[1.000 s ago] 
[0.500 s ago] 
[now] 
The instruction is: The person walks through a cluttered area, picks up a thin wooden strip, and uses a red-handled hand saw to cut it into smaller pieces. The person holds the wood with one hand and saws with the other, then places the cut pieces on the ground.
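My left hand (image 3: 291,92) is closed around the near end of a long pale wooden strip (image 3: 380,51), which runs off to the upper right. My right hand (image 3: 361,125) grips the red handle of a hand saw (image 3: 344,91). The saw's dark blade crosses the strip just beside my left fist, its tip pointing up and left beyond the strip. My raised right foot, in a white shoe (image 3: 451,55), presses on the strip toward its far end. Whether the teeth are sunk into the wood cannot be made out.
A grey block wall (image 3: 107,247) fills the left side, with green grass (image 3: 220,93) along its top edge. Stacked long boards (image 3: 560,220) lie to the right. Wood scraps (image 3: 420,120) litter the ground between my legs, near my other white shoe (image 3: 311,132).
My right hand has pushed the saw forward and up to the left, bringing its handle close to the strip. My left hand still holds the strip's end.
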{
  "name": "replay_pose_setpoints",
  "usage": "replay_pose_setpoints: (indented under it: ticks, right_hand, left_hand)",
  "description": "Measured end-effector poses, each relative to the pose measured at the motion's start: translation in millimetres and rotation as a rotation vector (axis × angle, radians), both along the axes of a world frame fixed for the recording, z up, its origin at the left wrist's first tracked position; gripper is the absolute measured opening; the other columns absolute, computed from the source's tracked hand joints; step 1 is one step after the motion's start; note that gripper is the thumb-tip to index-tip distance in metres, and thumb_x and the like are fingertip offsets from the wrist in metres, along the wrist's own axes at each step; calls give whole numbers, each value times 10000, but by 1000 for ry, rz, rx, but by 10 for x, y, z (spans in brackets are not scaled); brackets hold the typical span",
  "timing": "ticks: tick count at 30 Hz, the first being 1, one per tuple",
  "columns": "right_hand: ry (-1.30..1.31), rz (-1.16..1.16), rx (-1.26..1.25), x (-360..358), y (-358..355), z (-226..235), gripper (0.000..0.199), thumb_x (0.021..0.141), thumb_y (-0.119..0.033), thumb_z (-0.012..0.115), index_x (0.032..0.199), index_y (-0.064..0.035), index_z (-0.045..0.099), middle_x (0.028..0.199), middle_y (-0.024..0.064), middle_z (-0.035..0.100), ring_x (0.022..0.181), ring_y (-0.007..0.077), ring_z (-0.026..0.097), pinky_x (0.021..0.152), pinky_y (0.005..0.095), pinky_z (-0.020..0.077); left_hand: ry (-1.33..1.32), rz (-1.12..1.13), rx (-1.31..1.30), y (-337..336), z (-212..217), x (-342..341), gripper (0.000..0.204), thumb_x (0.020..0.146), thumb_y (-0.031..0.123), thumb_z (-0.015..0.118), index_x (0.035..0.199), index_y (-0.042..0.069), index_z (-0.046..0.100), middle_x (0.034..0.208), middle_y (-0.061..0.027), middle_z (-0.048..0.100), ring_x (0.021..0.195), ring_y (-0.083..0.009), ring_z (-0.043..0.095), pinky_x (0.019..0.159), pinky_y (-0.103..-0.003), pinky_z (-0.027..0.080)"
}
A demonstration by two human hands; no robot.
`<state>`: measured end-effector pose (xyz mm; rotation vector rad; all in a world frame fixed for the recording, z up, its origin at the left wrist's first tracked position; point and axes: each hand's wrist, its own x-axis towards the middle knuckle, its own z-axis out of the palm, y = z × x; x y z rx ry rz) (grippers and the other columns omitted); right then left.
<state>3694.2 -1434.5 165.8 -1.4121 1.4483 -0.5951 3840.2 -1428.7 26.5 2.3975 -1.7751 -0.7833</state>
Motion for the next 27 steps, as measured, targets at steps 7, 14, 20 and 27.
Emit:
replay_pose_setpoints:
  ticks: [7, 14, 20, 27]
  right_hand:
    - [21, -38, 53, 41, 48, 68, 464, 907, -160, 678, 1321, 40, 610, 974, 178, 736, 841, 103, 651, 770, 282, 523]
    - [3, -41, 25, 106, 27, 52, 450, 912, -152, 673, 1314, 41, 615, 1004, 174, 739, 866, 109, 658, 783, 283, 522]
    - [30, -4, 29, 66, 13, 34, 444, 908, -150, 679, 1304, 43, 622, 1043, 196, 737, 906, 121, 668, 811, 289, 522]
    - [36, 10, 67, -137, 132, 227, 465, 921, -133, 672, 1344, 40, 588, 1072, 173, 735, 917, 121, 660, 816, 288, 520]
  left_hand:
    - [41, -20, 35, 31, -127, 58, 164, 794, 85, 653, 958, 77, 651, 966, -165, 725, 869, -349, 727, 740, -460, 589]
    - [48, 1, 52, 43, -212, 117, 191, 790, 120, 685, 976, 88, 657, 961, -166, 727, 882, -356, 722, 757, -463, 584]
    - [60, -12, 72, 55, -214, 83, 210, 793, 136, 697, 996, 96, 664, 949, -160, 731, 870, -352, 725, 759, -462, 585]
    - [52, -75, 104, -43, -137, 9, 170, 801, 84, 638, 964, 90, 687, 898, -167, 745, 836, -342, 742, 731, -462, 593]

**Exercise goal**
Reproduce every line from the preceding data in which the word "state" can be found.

**Response**
`<state>`: measured end-effector pose (xyz mm; rotation vector rad; all in a world frame fixed for the recording, z up, its origin at the left wrist's first tracked position; point and axes: each hand's wrist, its own x-axis towards the middle knuckle, its own z-axis out of the palm, y = z × x; x y z rx ry rz) (grippers and the other columns omitted); right then left.
<state>3694.2 -1434.5 165.8 -1.4121 1.4483 -0.5951 3840.2 -1428.7 26.5 2.3975 -1.7751 -0.7833</state>

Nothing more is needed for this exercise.